▸ What you will do: Wherever a line in the material contains the word "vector", copy that line.

▸ Data section:
((
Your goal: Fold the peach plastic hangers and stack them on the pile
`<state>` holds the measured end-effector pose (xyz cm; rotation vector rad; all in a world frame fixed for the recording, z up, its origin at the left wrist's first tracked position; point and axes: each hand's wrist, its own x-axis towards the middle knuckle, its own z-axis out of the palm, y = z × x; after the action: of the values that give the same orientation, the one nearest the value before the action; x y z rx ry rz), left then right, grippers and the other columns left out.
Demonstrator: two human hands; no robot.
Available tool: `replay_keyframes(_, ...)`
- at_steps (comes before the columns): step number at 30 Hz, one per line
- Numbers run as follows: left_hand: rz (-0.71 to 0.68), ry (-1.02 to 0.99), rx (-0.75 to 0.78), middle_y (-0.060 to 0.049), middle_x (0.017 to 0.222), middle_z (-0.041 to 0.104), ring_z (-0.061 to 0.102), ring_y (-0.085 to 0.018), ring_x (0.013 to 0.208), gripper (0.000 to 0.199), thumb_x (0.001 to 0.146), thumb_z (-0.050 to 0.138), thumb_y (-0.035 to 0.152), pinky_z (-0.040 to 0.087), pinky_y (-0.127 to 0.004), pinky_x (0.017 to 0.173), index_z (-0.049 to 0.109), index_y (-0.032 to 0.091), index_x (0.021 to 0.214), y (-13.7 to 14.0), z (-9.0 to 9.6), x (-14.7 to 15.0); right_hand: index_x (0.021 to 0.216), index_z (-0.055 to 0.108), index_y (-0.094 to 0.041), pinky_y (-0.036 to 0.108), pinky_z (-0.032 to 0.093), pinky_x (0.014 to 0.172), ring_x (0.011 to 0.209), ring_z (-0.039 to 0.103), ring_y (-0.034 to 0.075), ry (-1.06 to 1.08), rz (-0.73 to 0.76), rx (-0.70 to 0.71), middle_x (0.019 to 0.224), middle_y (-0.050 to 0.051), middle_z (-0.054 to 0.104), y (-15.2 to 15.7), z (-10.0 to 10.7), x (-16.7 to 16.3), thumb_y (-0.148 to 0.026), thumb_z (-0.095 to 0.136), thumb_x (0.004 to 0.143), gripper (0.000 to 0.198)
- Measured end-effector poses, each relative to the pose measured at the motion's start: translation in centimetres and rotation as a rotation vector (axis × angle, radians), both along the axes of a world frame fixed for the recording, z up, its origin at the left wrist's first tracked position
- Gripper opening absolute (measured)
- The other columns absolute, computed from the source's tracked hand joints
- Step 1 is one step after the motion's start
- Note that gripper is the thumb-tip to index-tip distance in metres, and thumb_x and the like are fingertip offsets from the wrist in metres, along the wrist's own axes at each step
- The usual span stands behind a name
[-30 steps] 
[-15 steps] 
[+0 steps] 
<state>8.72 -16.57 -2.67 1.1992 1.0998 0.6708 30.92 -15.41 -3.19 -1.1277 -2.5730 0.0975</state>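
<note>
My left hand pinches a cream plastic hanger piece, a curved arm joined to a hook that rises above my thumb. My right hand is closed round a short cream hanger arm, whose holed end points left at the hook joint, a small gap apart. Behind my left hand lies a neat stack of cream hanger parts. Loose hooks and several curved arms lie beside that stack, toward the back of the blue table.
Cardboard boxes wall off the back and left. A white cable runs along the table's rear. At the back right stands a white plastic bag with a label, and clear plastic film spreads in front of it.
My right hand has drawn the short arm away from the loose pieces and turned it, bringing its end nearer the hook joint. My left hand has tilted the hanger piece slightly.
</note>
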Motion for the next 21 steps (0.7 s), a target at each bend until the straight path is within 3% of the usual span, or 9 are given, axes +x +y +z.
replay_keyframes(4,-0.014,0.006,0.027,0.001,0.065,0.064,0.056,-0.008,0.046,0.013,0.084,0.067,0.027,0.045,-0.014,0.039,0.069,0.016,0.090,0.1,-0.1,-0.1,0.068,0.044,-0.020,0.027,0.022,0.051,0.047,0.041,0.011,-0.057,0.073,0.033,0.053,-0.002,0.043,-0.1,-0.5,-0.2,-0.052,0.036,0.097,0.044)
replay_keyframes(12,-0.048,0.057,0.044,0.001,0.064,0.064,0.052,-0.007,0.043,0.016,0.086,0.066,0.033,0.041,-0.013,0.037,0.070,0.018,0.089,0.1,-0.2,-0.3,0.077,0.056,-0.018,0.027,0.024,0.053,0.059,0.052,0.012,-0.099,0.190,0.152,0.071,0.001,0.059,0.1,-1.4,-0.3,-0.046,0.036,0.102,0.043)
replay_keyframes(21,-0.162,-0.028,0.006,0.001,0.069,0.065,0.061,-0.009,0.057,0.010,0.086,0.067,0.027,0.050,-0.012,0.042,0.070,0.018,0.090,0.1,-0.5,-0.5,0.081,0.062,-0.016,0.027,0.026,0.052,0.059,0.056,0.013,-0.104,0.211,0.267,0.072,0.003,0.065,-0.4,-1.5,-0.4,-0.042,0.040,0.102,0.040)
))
▸ Written response:
`<state>` holds the measured end-effector pose (xyz cm; rotation vector rad; all in a world frame fixed for the recording, z up, its origin at the left wrist's first tracked position; point and axes: each hand's wrist, its own x-axis towards the middle knuckle, its own z-axis out of the palm, y = z × x; after the action: of the values that give the same orientation, the one nearest the value before the action; x y z rx ry rz), left then right, grippers and the other columns left out.
- Measured end-effector poses, each relative to the pose measured at the motion's start: translation in centimetres and rotation as a rotation vector (axis × angle, radians), both along the axes of a world frame fixed for the recording, z up, its origin at the left wrist's first tracked position

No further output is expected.